CLOCKWISE FROM TOP — The Yadkin Valley community after a skiff of snow in the late 1970s; my little brother Ken on his 9th birthday in 1975; and my senior photo, with a hospital band on one wrist and the Jan. 17, 1977 edition of the Morganton News Herald in my hands.

But I didn’t get to play for Lefty in what could have been my senior season of sweet vindication. After participating in pre-season workouts with other varsity players, I chose to defer my basketball dreams after my little brother was diagnosed with a large tumor in his chest on Oct. 1, 1976, underwent cancer surgery, radiation and chemotherapy at Baptist Hospital in Winston-Salem, then died on Jan. 17, 1977, in Morganton.

I talked to Lefty only once that year, at least a month after my brother’s death. One day as I walked past his office in the gym lobby, he came out and stopped me. “Why didn’t you tell me about your brother?” was all he said. As usual, I just shrugged and moved on. At the time, I thought Lefty was telling me that a good team member would have talked to him, to my coach. But in my mind, I’d never made the team.

I didn’t understand then that he might have been trying to say that my lack of trust had hurt his feelings.

MY FIRST TEAM as head coach was this group of young men from West Brunswick High in Shallotte, N.C. In May 1993, we played in two tournaments — one in Cary, N.C., the other in Myrtle Beach, S.C.

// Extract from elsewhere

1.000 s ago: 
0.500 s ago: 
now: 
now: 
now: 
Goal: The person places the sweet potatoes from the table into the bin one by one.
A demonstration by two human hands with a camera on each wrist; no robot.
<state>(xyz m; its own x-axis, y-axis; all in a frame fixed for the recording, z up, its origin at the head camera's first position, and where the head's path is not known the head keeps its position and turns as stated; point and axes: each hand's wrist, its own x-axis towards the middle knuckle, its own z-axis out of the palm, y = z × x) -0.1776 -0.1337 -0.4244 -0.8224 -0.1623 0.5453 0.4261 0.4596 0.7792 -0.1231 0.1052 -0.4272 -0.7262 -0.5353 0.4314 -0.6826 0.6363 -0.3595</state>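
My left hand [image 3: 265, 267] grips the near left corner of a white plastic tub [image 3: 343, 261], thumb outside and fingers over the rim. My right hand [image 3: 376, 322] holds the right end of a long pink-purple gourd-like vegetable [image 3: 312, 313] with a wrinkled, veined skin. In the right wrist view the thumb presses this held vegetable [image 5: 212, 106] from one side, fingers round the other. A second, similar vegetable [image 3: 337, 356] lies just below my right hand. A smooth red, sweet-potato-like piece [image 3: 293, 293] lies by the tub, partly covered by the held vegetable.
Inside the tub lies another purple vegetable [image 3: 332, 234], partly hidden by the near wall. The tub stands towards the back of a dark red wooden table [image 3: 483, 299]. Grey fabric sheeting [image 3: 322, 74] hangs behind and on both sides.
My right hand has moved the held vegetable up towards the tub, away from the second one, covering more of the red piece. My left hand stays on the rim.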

As I’ve written before, I became a high school basketball coach myself about 15 years later, and I soon learned how easy it was to make mistakes, whether through ignorance, impertinence or foolish pride. I also learned that sometimes the best player has to play a position he doesn’t like for the best of the team and that balls can take funny bounces. Of course, my suspicion that even junior varsity squads own more than 12 uniforms was also confirmed, telling me that my instincts as a player hadn’t been entirety off base.

I haven’t even mentioned my three favorite coaches yet, all three of them tennis instructors. I never had delusions about my tennis ability, just basketball dreams. So if my two favorite basketball coaches—the old Salem coach and the second Hibriten varsity coach—were two of the five envelopes in my rainbow dream, what color would each man’s letter be? What color would each of their messages be within me?

One envelope would be Salem Tiger gold, I have little doubt, or maybe Carolina blue. The other letter, I know even better, would be a color that symbolizes passion for life and a loyal heart—a shade of red.